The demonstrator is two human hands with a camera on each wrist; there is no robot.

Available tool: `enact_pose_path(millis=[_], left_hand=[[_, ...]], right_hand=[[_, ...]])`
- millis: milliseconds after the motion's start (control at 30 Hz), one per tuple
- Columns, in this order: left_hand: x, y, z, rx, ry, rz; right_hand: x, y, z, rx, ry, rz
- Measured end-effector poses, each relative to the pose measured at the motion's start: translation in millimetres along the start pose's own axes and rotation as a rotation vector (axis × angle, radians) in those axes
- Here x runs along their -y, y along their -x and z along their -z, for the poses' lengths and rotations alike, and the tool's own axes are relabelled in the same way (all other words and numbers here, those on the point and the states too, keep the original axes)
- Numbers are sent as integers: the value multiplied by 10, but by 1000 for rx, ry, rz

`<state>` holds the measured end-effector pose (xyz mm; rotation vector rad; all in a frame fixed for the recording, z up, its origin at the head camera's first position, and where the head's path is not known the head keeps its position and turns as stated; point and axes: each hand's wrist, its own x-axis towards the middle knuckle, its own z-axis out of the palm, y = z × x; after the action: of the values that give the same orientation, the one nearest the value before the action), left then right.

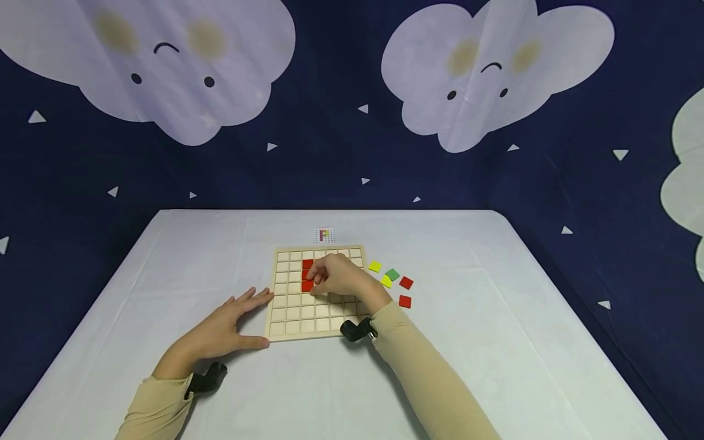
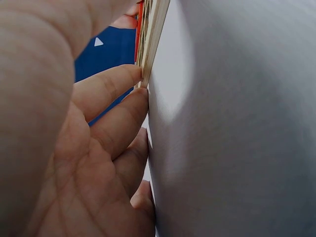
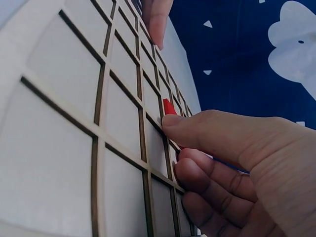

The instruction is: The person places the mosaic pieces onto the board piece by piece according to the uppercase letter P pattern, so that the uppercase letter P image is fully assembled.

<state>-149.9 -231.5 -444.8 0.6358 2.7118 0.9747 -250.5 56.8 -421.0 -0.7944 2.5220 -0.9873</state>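
Observation:
A wooden grid board (image 1: 285, 330) lies on the white table. Three red tiles (image 1: 307, 264) form a column in its cells, left of the middle. My right hand (image 1: 343, 276) is over the board, fingers bent, with thumb and fingers pinching at the nearest red tile (image 3: 169, 106). In the right wrist view the thumb hides part of that tile. My left hand (image 1: 222, 327) lies at the board's left side with spread fingers. Its fingertips (image 2: 132, 72) touch the board's edge, and its thumb is at the near left corner.
Right of the board lie loose tiles: yellow tiles (image 1: 375, 266), a green tile (image 1: 392, 274) and red tiles (image 1: 406, 283). A small card with a coloured grid pattern (image 1: 324, 235) lies beyond the board. A dark blue cloth with clouds (image 1: 330, 171) hangs behind the table.

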Motion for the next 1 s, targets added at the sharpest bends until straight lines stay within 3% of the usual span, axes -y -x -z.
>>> enact_pose_path(millis=[800, 1000], left_hand=[[-2, 4, -8, -3, 4, 0], [-19, 3, -5, -3, 7, 3]], right_hand=[[23, -13, -10, 5, 18, -21], [25, 14, 32, -4, 29, 20]])
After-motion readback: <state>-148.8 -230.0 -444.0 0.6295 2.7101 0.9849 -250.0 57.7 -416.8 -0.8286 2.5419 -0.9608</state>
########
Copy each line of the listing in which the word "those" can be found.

- Measured end-effector poses, each relative to the pose measured at the motion's start: translation in millimetres along the start pose's own axes and rotation as a rotation vector (axis × angle, radians) in those axes
- Here x runs along their -y, y along their -x and z along their -z, for the poses' lengths and rotations alike, and the tool's own axes are relabelled in the same way (all other words and numbers here, those on the point and the states too, keep the original axes)

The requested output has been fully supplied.